Take the lines below between the one holding "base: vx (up" and the one holding "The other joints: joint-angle", inclusive, and copy them exactly. Add nothing.
[RECORDED DATA Boundary: Start]
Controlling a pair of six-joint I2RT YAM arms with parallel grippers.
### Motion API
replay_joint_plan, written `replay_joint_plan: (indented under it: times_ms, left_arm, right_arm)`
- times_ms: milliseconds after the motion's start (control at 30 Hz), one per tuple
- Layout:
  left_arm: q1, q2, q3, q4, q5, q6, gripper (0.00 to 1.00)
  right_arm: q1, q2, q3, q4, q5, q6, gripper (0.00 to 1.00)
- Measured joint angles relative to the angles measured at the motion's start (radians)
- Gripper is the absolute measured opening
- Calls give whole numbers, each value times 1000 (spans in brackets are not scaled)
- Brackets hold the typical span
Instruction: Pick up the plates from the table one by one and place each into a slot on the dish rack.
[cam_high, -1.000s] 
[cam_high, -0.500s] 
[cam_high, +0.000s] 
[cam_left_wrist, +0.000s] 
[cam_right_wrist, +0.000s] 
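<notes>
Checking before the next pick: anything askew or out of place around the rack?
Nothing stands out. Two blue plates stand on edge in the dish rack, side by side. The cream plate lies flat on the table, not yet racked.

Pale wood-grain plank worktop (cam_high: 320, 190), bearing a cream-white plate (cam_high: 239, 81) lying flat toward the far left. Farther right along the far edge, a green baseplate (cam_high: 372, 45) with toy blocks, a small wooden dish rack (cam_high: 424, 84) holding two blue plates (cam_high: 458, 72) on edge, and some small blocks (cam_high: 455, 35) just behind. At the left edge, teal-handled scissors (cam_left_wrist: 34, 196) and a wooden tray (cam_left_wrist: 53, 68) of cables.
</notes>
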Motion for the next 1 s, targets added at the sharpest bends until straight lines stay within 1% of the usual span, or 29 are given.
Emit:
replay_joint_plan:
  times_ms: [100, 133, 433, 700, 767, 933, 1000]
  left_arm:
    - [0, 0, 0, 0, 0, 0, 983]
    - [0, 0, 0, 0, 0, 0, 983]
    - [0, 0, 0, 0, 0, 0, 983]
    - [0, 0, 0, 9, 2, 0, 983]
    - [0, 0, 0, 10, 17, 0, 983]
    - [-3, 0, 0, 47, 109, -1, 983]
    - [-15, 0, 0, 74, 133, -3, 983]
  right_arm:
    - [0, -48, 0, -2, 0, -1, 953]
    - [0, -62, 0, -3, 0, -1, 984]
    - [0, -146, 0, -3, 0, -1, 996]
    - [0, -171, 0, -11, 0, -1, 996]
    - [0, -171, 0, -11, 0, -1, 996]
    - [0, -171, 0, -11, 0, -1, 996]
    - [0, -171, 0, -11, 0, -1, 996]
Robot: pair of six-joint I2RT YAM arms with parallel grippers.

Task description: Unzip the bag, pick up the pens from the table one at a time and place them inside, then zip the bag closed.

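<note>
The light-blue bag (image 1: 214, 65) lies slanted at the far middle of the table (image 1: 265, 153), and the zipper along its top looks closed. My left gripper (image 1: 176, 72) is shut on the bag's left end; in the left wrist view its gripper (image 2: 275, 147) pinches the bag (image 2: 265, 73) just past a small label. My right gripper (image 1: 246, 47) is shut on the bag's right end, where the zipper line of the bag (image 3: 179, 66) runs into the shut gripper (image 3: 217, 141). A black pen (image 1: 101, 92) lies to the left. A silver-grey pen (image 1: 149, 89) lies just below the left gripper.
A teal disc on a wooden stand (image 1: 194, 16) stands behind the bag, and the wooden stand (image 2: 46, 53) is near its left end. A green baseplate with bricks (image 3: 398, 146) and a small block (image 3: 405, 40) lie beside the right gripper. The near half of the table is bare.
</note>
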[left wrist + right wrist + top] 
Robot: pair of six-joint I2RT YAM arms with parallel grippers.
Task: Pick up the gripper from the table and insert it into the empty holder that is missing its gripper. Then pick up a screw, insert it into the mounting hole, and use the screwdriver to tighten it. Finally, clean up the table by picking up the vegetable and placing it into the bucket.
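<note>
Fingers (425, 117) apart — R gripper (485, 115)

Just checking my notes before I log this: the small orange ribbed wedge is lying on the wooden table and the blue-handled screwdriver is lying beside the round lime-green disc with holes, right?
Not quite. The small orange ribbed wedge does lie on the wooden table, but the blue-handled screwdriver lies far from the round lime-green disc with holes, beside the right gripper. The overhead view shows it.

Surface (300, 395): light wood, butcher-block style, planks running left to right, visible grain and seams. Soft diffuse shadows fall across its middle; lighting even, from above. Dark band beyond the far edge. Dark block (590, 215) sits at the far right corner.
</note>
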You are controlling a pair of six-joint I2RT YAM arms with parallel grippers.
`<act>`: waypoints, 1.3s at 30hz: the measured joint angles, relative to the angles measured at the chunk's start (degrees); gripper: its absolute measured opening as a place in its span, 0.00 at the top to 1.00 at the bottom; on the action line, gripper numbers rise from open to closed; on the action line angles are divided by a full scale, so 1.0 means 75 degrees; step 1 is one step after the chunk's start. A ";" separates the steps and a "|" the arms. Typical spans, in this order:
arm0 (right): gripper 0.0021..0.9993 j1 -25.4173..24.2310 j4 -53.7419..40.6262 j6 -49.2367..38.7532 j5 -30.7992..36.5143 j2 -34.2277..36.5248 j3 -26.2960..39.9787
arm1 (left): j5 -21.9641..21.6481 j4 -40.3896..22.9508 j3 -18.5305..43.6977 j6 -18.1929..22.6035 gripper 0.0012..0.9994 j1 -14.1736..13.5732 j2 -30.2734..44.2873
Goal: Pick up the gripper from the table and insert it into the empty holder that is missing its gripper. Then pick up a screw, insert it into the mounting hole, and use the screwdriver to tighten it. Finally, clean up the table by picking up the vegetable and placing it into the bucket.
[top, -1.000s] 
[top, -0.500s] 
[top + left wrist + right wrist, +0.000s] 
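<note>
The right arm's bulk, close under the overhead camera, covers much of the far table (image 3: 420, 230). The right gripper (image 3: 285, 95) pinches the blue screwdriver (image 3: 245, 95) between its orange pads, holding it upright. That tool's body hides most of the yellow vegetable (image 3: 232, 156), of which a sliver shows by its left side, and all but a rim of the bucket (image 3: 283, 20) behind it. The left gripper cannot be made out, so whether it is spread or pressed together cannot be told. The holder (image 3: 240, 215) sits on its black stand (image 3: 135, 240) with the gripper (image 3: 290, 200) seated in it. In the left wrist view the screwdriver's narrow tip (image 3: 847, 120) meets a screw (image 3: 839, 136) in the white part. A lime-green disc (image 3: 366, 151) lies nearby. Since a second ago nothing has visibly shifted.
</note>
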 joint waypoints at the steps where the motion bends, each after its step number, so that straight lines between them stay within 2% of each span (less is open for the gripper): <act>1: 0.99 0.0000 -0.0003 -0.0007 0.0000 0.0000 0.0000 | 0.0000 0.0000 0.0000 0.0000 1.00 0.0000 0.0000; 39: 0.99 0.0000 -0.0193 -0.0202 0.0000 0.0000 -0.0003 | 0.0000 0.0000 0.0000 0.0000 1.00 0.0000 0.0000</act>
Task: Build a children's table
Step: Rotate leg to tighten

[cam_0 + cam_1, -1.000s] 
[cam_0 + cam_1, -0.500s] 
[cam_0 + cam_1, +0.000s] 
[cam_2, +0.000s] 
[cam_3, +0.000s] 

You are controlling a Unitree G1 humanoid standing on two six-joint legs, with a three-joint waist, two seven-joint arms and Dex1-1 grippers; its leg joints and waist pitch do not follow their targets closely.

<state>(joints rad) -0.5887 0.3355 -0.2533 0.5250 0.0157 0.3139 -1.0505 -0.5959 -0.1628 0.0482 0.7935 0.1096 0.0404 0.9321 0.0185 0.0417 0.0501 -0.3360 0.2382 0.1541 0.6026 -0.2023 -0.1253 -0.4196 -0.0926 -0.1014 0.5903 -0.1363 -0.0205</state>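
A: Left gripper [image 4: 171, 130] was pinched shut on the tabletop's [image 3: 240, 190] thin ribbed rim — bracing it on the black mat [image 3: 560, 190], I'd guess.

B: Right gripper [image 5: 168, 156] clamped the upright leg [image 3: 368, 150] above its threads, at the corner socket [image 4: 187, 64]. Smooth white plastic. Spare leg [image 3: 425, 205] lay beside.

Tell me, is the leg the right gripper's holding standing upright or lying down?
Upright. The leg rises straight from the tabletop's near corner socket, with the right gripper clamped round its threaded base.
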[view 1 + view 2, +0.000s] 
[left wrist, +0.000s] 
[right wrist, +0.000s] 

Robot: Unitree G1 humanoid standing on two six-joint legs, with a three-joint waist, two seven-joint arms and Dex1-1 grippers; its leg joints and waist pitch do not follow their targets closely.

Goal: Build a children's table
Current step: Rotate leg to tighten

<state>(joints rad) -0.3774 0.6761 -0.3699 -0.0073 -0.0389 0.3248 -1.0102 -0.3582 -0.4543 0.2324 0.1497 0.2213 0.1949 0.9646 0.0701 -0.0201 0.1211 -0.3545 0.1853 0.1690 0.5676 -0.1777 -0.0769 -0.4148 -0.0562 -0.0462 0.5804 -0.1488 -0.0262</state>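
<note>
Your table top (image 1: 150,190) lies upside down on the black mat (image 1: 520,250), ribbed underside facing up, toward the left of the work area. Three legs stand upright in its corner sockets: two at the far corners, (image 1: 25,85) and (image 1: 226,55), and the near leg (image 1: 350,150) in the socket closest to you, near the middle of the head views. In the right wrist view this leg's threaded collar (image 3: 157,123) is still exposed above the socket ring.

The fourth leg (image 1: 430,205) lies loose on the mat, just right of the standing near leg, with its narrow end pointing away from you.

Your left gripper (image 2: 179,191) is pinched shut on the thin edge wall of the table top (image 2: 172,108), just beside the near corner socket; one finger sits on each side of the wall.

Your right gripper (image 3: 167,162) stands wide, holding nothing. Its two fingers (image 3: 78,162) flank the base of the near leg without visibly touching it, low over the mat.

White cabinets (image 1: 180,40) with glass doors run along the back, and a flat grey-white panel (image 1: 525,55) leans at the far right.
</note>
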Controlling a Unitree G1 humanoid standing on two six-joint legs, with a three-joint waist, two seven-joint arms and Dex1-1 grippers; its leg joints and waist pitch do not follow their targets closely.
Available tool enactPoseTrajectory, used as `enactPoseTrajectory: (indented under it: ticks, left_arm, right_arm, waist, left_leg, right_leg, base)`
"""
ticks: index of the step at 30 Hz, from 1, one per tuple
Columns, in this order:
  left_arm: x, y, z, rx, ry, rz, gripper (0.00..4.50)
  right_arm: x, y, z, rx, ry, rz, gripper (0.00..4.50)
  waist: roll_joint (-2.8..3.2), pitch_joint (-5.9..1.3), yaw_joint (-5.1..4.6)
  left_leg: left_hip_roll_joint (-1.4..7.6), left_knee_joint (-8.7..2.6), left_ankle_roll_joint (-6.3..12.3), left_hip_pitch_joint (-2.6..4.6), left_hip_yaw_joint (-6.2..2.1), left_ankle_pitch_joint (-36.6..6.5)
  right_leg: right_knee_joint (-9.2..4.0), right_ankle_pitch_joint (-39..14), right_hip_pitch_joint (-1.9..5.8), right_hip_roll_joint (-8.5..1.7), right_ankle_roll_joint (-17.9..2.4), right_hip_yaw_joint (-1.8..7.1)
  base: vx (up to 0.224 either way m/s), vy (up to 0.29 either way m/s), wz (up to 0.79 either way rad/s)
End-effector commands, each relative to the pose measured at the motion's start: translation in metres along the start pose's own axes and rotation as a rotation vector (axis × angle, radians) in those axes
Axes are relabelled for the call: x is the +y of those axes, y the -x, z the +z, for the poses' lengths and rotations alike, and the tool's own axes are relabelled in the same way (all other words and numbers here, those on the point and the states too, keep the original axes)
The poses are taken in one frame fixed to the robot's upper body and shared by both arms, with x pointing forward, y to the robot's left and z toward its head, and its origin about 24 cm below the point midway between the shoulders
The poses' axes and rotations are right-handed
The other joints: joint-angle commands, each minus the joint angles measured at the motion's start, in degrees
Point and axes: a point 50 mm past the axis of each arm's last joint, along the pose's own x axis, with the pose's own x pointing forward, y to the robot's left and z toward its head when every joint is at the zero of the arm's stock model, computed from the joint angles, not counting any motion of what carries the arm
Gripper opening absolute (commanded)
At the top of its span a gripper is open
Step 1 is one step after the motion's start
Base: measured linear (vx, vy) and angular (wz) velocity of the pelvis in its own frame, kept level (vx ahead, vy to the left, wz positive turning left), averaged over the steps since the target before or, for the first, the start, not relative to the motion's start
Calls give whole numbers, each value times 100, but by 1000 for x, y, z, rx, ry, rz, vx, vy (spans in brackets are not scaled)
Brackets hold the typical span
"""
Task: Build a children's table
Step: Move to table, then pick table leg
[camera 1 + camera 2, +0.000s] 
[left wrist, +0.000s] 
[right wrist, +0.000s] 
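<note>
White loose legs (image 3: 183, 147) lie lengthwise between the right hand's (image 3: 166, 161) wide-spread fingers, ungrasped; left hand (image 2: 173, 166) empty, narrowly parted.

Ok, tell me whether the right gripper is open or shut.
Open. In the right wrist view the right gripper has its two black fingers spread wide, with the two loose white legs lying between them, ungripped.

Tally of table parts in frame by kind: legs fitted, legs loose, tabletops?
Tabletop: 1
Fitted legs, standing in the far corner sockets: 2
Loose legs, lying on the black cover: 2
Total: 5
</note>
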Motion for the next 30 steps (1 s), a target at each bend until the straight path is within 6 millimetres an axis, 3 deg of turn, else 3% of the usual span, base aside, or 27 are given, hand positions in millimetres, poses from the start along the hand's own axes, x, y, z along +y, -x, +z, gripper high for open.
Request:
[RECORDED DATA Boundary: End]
RESULT OF THE TASK:
  base: vx (up to 0.224 either way m/s), vy (up to 0.29 either way m/s), wz (up to 0.79 either way rad/s)
End-effector commands, each relative to the pose measured at the motion's start: translation in metres along the start pose's own axes and rotation as a rotation vector (axis × angle, radians) in those axes
Axes are relabelled for the call: x is the +y of those axes, y the -x, z the +z, for the poses' lengths and rotations alike, and the tool's own axes are relabelled in the same way (all other words and numbers here, those on the point and the states too, keep the original axes)
The poses are taken in one frame fixed to the robot's upper body and shared by both arms, with x pointing forward, y to the robot's left and z toward its head, and its origin about 24 cm below the point midway between the shoulders
The poses' axes and rotations are right-handed
The other joints: joint-angle commands, each minus the joint angles measured at the motion's start, in degrees

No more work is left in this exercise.